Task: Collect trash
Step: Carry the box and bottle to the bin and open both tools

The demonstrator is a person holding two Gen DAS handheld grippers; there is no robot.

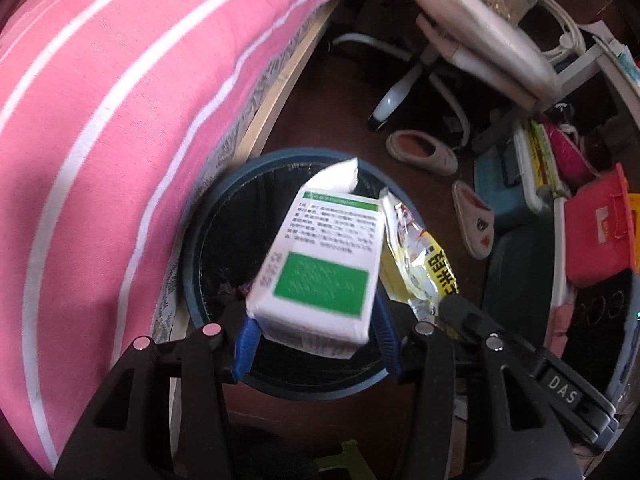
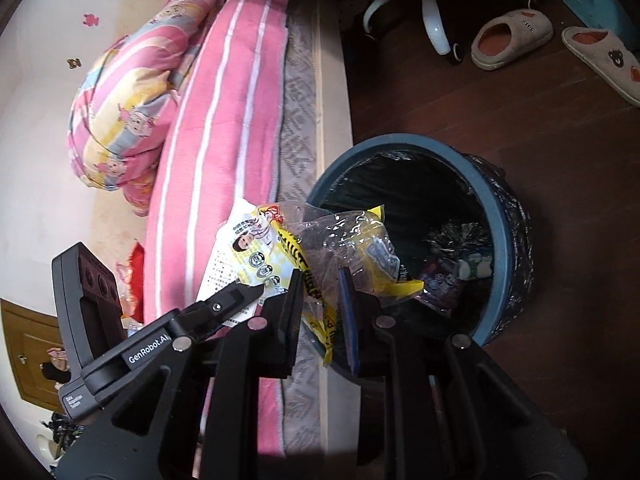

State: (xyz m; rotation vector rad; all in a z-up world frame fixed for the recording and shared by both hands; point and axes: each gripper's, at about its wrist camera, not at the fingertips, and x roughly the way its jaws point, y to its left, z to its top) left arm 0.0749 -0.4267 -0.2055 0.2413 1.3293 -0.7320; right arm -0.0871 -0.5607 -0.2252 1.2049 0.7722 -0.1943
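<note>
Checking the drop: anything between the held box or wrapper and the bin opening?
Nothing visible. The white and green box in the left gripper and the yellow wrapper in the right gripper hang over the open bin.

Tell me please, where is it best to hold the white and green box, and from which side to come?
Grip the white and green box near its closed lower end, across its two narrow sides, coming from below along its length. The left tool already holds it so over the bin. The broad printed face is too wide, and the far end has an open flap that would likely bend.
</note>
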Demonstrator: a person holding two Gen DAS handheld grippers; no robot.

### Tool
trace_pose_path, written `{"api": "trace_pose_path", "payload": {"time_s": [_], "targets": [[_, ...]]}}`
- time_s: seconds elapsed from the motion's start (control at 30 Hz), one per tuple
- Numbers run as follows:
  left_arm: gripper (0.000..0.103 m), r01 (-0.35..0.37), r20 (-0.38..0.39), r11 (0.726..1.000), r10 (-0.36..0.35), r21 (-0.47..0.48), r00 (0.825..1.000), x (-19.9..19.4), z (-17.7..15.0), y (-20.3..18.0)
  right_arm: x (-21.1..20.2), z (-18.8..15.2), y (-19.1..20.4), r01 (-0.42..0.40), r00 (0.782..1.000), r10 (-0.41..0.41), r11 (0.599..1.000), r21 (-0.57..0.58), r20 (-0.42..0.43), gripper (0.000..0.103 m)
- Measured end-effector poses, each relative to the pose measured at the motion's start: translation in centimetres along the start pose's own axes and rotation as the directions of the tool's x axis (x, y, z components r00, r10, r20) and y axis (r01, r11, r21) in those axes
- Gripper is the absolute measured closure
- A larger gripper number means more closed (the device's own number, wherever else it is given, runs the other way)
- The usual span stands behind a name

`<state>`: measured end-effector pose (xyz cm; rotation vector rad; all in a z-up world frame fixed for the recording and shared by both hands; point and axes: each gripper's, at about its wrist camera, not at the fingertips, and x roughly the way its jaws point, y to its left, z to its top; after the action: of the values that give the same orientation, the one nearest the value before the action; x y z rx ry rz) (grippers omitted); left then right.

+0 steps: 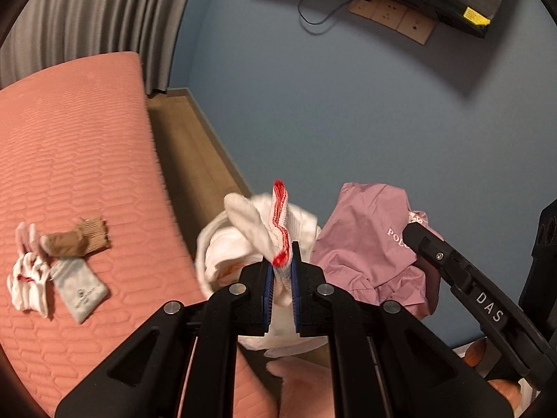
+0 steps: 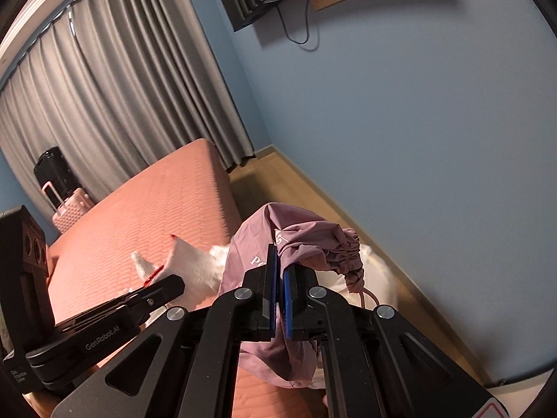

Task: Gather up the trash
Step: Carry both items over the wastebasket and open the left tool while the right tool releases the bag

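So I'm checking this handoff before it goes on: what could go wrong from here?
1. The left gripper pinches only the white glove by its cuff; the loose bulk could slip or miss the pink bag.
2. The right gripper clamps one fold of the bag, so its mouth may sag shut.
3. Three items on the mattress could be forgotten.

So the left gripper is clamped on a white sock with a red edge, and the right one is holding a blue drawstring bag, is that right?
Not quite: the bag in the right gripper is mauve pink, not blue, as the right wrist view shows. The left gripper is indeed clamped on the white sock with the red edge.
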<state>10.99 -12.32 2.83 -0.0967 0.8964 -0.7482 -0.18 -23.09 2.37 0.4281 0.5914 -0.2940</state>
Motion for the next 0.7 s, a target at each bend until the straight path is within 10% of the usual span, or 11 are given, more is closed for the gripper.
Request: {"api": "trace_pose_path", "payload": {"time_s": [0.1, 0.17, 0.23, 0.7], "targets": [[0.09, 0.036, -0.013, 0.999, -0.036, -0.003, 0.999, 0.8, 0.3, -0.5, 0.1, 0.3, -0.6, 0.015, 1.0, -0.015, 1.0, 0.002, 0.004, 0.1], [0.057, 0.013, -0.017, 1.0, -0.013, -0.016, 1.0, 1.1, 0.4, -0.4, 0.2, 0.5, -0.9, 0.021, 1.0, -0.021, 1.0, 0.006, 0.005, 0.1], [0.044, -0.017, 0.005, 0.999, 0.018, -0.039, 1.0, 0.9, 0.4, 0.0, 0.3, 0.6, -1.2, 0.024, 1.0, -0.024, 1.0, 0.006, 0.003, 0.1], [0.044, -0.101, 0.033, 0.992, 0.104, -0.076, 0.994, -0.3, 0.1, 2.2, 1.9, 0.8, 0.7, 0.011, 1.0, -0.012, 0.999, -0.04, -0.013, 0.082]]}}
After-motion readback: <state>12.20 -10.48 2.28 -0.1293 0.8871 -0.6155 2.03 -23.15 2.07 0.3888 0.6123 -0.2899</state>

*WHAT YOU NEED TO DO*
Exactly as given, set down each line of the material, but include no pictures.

*TASK RESPONSE*
Task: Collect trash
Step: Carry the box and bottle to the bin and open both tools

The demonstrator is a person holding two Gen DAS handheld grippers; there is no robot.


State: (xyz m; rotation vector rad; all in a z-up world frame fixed for the recording and shared by both hands; point and axes: each gripper's, at about its wrist camera, not at the fingertips, and x roughly the way its jaws point, y to its left, z to its top) left arm 0.0749 -0.4267 -0.2055 0.2413 1.3293 -0.7320; right arm -0.0871 -0.5607 -0.2252 1.2049 0.7722 -0.1943
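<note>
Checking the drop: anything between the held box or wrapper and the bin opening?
Nothing visible. The white and green box in the left gripper and the yellow wrapper in the right gripper hang over the open bin.

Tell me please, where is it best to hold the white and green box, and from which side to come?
Grip the white and green box near its closed lower end, across its two narrow sides, coming from below along its length. The left tool already holds it so over the bin. The broad printed face is too wide, and the far end has an open flap that would likely bend.
</note>
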Demonstrator: a person holding two Gen DAS handheld grippers; no robot.

### Tool
trace_pose_path, written `{"api": "trace_pose_path", "payload": {"time_s": [_], "targets": [[_, ...]]}}`
- time_s: seconds elapsed from the motion's start (control at 30 Hz), one per tuple
- Numbers run as follows:
  left_arm: gripper (0.000..0.103 m), r01 (-0.35..0.37), r20 (-0.38..0.39), r11 (0.726..1.000), r10 (-0.36..0.35), r21 (-0.47..0.48), r00 (0.825..1.000), x (-19.9..19.4), z (-17.7..15.0), y (-20.3..18.0)
  right_arm: x (-21.1..20.2), z (-18.8..15.2), y (-19.1..20.4), r01 (-0.42..0.40), r00 (0.782..1.000), r10 (-0.41..0.41), r11 (0.599..1.000), r21 (-0.57..0.58), r20 (-0.42..0.43), gripper (0.000..0.103 m)
- Measured end-effector poses, each relative to the pose measured at the motion's start: translation in centimetres along the start pose's own axes and rotation as the directions of the tool's x axis (x, y, z components r00, r10, r20) and y axis (r01, r11, r21) in those axes
- Gripper is the absolute measured closure
- A larger gripper number means more closed (the device's own number, wherever else it is given, runs the other way)
- The usual span stands behind a name

`<state>`: measured end-effector pose (xyz cm; rotation vector rad; all in a z-up world frame fixed for the recording and shared by both hands; point and axes: each gripper's, at about its wrist camera, not at the fingertips, and x roughly the way its jaws point, y to its left, z to its top; after the action: of the values that give the same orientation, the one nearest the value before the action; x y z rx ry rz) (grippers omitted); left then right.

+0 steps: 
+0 steps: 

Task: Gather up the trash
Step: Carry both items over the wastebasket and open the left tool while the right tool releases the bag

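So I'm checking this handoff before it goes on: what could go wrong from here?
1. The left gripper pinches only the white glove by its cuff; the loose bulk could slip or miss the pink bag.
2. The right gripper clamps one fold of the bag, so its mouth may sag shut.
3. Three items on the mattress could be forgotten.

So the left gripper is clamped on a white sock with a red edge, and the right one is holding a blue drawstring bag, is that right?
Not quite: the bag in the right gripper is mauve pink, not blue, as the right wrist view shows. The left gripper is indeed clamped on the white sock with the red edge.
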<state>10.99 -12.32 2.83 -0.0967 0.8964 -0.7482 -0.18 -23.09 2.37 0.4281 0.5914 -0.2940</state>
Motion for the next 0.7 s, a target at each bend until the straight path is within 10% of the usual span, or 11 are given, more is closed for the gripper.
Request: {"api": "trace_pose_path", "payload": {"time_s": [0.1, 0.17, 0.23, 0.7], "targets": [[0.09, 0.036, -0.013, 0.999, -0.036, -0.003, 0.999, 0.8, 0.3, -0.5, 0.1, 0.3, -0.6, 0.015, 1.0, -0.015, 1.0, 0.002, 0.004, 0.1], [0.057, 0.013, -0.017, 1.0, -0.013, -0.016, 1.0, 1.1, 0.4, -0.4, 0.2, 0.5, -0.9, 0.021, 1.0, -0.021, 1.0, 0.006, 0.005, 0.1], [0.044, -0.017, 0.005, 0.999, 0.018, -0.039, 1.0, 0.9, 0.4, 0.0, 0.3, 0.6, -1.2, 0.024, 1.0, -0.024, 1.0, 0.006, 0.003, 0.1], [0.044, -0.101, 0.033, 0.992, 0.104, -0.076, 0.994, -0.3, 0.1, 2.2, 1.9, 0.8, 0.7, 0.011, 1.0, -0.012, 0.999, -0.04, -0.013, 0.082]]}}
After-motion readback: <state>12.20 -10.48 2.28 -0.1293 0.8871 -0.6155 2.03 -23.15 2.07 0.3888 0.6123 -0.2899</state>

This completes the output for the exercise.